Kegiatan bertajuk Safari Kampung ini dilaksanakan oleh Gugus Mitigasi Lebak Selatan (GMLS) pada Sabtu 11 Oktober 2025 pagi, sebagai upaya menanamkan kesadaran siaga bencana sejak usia dini.
Safari Kampung merupakan bagian dari inisiatif Community Resilience, yang berfokus pada pembangunan ketangguhan masyarakat pesisir di kawasan rawan bencana.
Melalui pendekatan belajar berbasis permainan, anak-anak diperkenalkan pada konsep kebencanaan dengan cara yang sederhana, menyenangkan, dan mudah diingat.
Pembelajaran Mitigasi yang Menyenangkan
Dalam sesi pembelajaran, peserta dikenalkan pada tanda-tanda awal gempa dan tsunami, serta langkah penyelamatan diri sebelum, saat, dan sesudah bencana.
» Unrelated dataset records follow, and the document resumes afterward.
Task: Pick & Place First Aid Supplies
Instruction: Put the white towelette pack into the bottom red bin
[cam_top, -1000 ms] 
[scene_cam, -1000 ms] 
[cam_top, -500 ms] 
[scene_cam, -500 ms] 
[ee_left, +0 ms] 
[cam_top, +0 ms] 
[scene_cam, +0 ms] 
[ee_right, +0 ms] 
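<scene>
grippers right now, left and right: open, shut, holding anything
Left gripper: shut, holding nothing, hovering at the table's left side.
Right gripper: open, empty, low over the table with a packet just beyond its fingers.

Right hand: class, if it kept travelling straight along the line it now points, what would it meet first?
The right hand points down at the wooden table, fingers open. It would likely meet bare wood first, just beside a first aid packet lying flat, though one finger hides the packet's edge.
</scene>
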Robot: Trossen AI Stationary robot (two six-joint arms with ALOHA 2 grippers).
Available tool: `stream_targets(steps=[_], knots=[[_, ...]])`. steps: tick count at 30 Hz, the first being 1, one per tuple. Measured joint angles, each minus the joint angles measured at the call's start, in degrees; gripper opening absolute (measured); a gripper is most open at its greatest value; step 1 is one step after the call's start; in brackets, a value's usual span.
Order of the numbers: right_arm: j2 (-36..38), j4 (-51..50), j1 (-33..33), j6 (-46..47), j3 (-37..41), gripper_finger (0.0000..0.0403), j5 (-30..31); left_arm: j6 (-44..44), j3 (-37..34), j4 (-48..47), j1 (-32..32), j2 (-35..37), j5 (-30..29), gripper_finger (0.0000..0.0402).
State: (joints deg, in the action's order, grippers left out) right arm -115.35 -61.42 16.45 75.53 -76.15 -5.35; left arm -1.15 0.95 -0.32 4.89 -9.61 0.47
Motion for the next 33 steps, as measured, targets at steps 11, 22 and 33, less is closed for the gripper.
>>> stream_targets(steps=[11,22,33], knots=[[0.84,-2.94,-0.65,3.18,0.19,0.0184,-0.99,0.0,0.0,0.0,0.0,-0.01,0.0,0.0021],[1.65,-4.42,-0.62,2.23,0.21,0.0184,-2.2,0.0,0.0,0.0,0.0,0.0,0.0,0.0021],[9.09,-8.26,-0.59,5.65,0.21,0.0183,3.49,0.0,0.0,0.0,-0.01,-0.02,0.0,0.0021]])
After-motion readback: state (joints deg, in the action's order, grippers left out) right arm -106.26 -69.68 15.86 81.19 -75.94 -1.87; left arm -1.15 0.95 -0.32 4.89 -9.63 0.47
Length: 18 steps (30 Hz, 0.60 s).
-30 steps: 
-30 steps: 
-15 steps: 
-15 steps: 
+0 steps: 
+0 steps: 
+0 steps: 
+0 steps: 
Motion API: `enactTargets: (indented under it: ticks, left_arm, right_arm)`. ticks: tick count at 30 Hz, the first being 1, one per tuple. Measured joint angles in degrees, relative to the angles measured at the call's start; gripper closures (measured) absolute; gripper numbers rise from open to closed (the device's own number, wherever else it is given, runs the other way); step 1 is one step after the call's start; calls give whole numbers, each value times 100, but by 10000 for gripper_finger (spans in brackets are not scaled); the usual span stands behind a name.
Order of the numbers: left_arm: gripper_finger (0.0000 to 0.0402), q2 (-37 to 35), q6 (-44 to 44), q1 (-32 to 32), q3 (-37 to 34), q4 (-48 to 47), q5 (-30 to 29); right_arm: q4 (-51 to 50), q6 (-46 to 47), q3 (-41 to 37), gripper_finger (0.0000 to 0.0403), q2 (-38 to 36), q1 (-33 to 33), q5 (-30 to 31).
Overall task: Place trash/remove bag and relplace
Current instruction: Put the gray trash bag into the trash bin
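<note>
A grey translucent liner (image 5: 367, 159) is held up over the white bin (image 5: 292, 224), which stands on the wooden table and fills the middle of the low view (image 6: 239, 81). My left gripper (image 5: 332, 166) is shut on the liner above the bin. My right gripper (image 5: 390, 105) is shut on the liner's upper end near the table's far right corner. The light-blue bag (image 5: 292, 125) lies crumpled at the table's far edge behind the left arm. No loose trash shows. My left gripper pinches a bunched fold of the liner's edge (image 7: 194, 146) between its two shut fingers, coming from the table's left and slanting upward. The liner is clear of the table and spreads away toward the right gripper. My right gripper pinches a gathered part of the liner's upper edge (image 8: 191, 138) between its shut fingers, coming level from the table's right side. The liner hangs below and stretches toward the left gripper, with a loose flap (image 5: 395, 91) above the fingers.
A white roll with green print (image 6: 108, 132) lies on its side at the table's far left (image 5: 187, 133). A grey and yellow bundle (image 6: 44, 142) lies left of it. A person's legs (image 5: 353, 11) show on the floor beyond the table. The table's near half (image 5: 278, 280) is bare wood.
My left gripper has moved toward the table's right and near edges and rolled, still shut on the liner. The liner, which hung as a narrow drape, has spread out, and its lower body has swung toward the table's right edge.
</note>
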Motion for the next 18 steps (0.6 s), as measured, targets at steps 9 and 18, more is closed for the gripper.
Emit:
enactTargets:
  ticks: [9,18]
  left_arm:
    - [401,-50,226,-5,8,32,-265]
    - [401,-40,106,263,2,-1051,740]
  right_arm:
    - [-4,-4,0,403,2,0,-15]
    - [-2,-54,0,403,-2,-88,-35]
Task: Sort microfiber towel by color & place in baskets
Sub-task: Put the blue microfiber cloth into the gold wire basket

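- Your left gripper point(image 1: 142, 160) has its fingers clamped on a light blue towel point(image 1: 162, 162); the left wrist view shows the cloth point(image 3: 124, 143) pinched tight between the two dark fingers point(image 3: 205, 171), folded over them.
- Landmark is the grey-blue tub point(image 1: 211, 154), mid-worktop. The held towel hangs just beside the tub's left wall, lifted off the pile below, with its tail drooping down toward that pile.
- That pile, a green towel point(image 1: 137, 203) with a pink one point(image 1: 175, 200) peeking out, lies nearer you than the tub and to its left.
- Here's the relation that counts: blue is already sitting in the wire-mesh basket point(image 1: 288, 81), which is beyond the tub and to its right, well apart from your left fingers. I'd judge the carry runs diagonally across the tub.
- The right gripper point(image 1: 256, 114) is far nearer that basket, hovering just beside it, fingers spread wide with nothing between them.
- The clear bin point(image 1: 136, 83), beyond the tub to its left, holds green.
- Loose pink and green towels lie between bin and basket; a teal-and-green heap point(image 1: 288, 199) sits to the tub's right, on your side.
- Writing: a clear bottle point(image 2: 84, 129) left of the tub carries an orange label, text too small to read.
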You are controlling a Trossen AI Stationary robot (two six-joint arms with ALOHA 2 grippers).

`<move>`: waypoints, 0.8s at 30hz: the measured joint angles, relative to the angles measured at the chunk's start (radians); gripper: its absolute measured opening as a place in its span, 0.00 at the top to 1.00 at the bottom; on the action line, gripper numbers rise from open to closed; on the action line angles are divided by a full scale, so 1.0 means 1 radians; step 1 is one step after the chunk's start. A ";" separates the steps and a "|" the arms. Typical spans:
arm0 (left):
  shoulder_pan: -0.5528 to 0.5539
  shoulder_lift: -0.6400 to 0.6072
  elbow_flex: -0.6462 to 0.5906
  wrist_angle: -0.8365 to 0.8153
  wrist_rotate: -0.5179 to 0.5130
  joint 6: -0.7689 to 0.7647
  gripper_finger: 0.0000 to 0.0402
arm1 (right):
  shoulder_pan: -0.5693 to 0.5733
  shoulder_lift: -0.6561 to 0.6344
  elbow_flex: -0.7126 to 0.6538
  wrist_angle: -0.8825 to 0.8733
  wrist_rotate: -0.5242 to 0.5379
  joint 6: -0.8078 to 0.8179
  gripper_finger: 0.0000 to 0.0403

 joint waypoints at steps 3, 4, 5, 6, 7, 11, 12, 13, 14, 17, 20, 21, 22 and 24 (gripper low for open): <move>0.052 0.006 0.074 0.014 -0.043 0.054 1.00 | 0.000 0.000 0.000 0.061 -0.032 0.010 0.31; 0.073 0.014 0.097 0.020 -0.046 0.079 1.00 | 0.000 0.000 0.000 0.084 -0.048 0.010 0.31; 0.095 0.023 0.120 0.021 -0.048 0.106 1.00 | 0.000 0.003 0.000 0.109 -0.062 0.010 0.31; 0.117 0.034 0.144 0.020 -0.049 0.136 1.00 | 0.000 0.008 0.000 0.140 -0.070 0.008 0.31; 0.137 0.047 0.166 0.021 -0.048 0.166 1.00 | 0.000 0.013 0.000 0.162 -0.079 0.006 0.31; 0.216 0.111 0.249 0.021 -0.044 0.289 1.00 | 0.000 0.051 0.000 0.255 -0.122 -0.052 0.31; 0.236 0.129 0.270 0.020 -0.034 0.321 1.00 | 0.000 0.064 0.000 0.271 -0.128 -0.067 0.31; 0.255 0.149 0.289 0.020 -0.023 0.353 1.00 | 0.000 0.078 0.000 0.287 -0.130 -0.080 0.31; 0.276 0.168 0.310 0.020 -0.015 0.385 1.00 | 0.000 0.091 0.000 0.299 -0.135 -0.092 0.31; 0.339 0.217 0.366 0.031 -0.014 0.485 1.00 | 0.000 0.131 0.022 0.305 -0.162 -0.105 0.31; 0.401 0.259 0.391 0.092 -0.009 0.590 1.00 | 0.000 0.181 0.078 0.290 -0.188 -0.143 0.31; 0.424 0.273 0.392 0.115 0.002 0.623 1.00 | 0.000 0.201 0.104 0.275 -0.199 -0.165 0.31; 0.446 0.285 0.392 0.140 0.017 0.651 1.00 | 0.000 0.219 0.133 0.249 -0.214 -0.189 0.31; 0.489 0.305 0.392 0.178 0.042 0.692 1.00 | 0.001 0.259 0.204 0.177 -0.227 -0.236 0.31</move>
Materi ini kemudian dipraktikkan melalui tiga permainan edukatif.
Permainan pertama, “Patriot Siaga”, merupakan human board game menggunakan dadu besar. Setiap langkah membawa peserta pada tantangan seperti menjawab pertanyaan, melakukan simulasi, atau memainkan misi siaga bencana. Aktivitas ini melatih ketangkasan dan kemampuan berpikir cepat dalam situasi darurat.
Selanjutnya, anak-anak mengikuti permainan “Siaga Kata”, yaitu lomba menyusun kata seperti “gempa”, “tsunami”, atau “evakuasi” dalam waktu 45 detik. Permainan ini membantu peserta mengenal istilah penting kebencanaan sambil melatih kerja sama dan kecepatan berpikir.
Kegiatan ditutup dengan menyanyikan lagu “Pahlawan Siaga” serta pembagian souvenir kepada seluruh peserta. Suasana keceriaan terasa sepanjang acara—anak-anak tertawa, berlari, dan antusias mengikuti setiap instruksi.
Antusiasme Anak-Anak Tinggi
“Kegiatan Safari Kampung ini bertujuan memberikan edukasi kepada anak-anak mengenai mitigasi bencana dengan pembawaan yang tentunya berbeda,” ujar Marcelino Elben, Content & Program Koordinator GMLS, di lokasi kegiatan.
Sepanjang kegiatan, antusiasme anak-anak sangat tinggi. Mereka aktif bertanya, tertawa, dan berpartisipasi dalam setiap sesi permainan. Safari Kampung di Kampung Ciwaru menjadi bukti bahwa edukasi kebencanaan dapat dikemas secara kreatif tanpa kehilangan nilai pembelajarannya.